Los sindicatos elevan las críticas por las condiciones de seguridad de la cárcel provincial de León, en Mansilla
La situación en la prisión provincial de León, el centro penitenciario de Villahierro, en Mansilla de las Mulas, vuelve a situarse en los últimos días en el foco tras una sucesión de denuncias sindicales que apuntan a un deterioro de las condiciones de trabajo, la seguridad y la atención sanitaria, en un contexto de fuerte incremento de la población reclusa, según coinciden varias organizaciones.
La Confederación Sindical de Comisiones Obreras (CCOO) ha alertado del aumento de las agresiones al personal penitenciario, que vincula directamente a la masificación del centro y a la ausencia de políticas reales de prevención de riesgos laborales. Según datos oficiales citados por el sindicato, el año 2025 se cerró con 529 agresiones físicas al personal penitenciario en el conjunto del sistema, un 4,33 % más que en 2024, unas cifras que, a juicio de CCOO, no reflejan la magnitud real del problema.
En el caso concreto del Centro Penitenciario de Mansilla de las Mulas, el sindicato sitúa como ejemplo los hechos ocurridos el pasado 30 de enero, cuando una pelea entre internos terminó con dos trabajadores heridos y quince reclusos trasladados al departamento de Aislamiento. CCOO subraya que el centro ha pasado de albergar unos 840 internos en 2025 a superar actualmente los 1.100, una cifra muy por encima de su capacidad real, lo que ha incrementado la tensión, los conflictos graves y las agresiones.
El sindicato denuncia además que la Administración no ha adaptado las plantillas ni dotado de medios suficientes a los centros, y alerta de una crisis sanitaria estructural, con prisiones que funcionan con menos de un tercio del personal médico que les corresponde. En este contexto, advierte de que las cárceles se están convirtiendo en “almacenes de patologías mentales” sin atención adecuada, lo que eleva exponencialmente el riesgo de episodios violentos. CCOO critica también la ineficacia del actual protocolo de agresiones (PEAFA), que considera incapaz de prevenir, proteger o amparar al personal, y denuncia la existencia de agresiones que no aparecen en las estadísticas oficiales, especialmente las relacionadas con la violencia sexual hacia las trabajadoras penitenciarias.

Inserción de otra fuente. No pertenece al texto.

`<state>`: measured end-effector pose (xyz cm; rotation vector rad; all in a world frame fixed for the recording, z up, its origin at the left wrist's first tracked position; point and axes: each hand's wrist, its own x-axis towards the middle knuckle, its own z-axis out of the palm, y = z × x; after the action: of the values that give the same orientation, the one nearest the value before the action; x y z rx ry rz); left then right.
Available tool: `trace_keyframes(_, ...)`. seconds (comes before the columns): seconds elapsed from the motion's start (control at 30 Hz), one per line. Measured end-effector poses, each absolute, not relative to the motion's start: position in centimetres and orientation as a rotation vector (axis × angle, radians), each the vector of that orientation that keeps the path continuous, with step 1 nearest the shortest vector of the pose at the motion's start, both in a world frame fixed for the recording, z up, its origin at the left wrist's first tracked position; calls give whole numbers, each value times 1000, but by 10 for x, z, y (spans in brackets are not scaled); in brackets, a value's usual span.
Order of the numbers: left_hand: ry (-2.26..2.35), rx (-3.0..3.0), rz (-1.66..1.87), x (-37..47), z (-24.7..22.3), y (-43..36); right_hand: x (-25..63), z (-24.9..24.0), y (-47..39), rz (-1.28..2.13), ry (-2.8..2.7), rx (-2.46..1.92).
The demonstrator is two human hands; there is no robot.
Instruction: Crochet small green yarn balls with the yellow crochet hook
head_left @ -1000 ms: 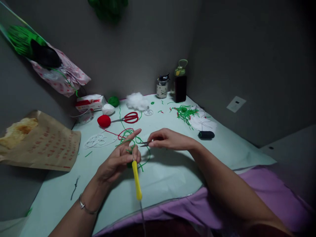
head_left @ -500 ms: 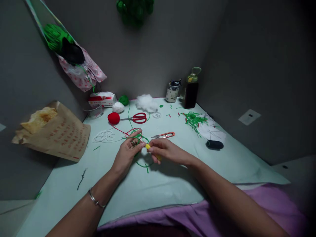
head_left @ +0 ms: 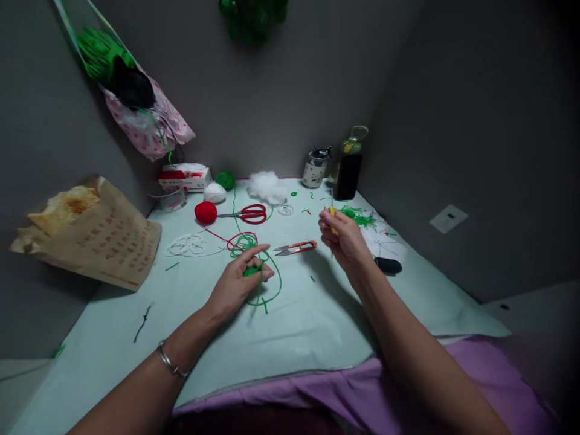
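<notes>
My left hand (head_left: pixel 238 283) is over the middle of the table, index finger and thumb stretched out. A small green yarn piece (head_left: pixel 251 272) lies within its curled fingers, partly hidden by them. A loop of green yarn (head_left: pixel 280 281) runs from it across the tabletop. Raised at the right, my right hand (head_left: pixel 343 237) is closed on a crochet hook (head_left: pixel 333 221) with a yellow grip, its thin metal shaft pointing up. Between my hands lie orange-handled thread snips (head_left: pixel 296 248). Loose green yarn coils (head_left: pixel 243 243) sit just beyond my left fingertips.
Behind are a red yarn ball (head_left: pixel 205 212), red-handled scissors (head_left: pixel 252 214), white stuffing (head_left: pixel 267 187), a jar (head_left: pixel 314 170) and a phone (head_left: pixel 349 176). Green yarn scraps (head_left: pixel 357 216) and a black spool (head_left: pixel 388 265) lie right. A paper bag (head_left: pixel 104 241) stands left.
My right hand has moved away from my left, up and to the right, with the crochet hook. My left index finger and thumb have spread apart. A short green scrap now shows right of centre.
</notes>
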<state>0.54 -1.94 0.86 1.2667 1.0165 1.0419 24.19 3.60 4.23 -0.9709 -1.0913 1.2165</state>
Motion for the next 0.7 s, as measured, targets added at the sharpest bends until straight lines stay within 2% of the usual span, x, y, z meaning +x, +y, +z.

En la misma línea se ha pronunciado el sindicato mayoritario en prisiones, la Agrupación de los Cuerpos de la Administración de Instituciones Penitenciarias (ACAIP), que alerta del “colapso del sistema penitenciario” ante el repunte acelerado de la población reclusa en la prisión de León. Según sus datos, el centro ha experimentado en poco más de un año un incremento del 32% de internos, pasando de 840 a más de 1.100, en una cárcel que se encuentra además en obras y con dos departamentos cerrados.
ACAIP señala que la sobreocupación ha convertido la excepción en norma, con la mayoría de las celdas ocupadas por dos internos, lo que dispara la tensión y dificulta cualquier labor de tratamiento y reinserción. El sindicato advierte de que la diversidad de perfiles, unida a la falta de espacio, actúa como un multiplicador de la conflictividad. Como ejemplo, recuerda un incidente reciente en un módulo con capacidad para 72 plazas y 100 internos, que terminó con quince presos aislados y dos trabajadores heridos al intervenir.
Desde ACAIP se denuncia también la falta de herramientas y de una reestructuración adecuada de las plantillas para afrontar esta nueva realidad, así como una grave crisis sanitaria. En el centro penitenciario de León, según el sindicato, solo hay tres médicos de los diez que deberían cubrir la relación de puestos de trabajo, lo que impide una supervisión adecuada de los tratamientos y una atención primaria efectiva, especialmente en materia de salud mental.
A este escenario se ha sumado también una nueva denuncia de la Central Sindical Independiente y de Funcionarios (CSIF), que ha llevado ante la Inspección de Trabajo y la Dirección del centro las deficiencias del servicio de limpieza. El sindicato alerta de carencias estructurales derivadas de la falta de personal, la no cobertura de ausencias y una organización deficiente, que estarían provocando un deterioro de las condiciones higiénico-sanitarias y un riesgo añadido para la salud laboral.